I had done a part of this route earlier, from Melkevoll to Gløvre and back. But I had never been in Oldeskaret. Anne also figured that there would be opportunity for me to include Blåfjellet (1316m) along the way. I gladly admit that I wouldn’t mind get myself a new top if possible.

Blåfjellet seen from Kattanakken

The total group counted 22 persons (Anne and me included). We met in downtown Sogndal and then went by cars in multiple groups to Stardalen, where there was a little confusion about where to park.

A bus in reverse and a small army of cars

Once the parking was sorted out, we got into the leased bus and headed for Oldedalen – some 1,5 hours to drive. We were a merry bunch, can’t you tell?

Spirit going through the roof

A word of advice – don’t plan anything if you have to drive through the Våtedalen valley.

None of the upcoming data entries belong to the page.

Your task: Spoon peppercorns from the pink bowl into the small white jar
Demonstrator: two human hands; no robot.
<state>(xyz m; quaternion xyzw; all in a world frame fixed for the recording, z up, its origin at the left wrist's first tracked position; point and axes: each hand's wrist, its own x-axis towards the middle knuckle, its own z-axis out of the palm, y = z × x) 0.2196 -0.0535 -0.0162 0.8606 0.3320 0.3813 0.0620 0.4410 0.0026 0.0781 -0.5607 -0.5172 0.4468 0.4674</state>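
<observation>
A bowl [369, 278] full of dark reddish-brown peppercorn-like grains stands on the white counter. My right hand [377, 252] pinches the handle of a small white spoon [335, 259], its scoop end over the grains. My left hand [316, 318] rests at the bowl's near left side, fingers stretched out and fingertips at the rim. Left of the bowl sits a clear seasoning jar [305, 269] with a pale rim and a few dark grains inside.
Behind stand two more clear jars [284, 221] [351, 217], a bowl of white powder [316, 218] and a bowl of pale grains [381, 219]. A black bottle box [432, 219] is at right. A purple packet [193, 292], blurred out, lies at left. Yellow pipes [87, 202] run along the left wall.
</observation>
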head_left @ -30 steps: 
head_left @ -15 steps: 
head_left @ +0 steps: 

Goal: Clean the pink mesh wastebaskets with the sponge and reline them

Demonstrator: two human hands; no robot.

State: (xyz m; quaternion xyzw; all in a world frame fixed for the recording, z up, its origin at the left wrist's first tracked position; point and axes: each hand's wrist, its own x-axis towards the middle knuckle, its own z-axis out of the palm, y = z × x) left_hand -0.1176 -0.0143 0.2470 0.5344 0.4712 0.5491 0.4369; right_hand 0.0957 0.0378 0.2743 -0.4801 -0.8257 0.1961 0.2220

This could take some time…

Oldedalen is one of the true paradises in Norway. It’s my bar none favorite place in southern Norway. I strongly recommend renting a cabin at Melkevoll Bretun – if the weather is good. The surroundings will take your breath away!

Karma at Melkevoll Bretun with Volefossen in the background

Eventually we reached Melkevoll Bretun – where our hike would start from…

Our route today

Soon, we headed out. Anne was clearly excited about showcasing the beautiful nature (many had never been here before) and the Sherpa stairway – one of several projects she has been involved in, through her role as a park ranger – for Jostedalsbreen National Park.

Here we go…

After a short hike along the regular path, we arrived at the stairway. Craftsmanship without a doubt!

In the Sherpa stairway

There is one place that might be perceived as somewhat “airy“, but there is a rope for comfort.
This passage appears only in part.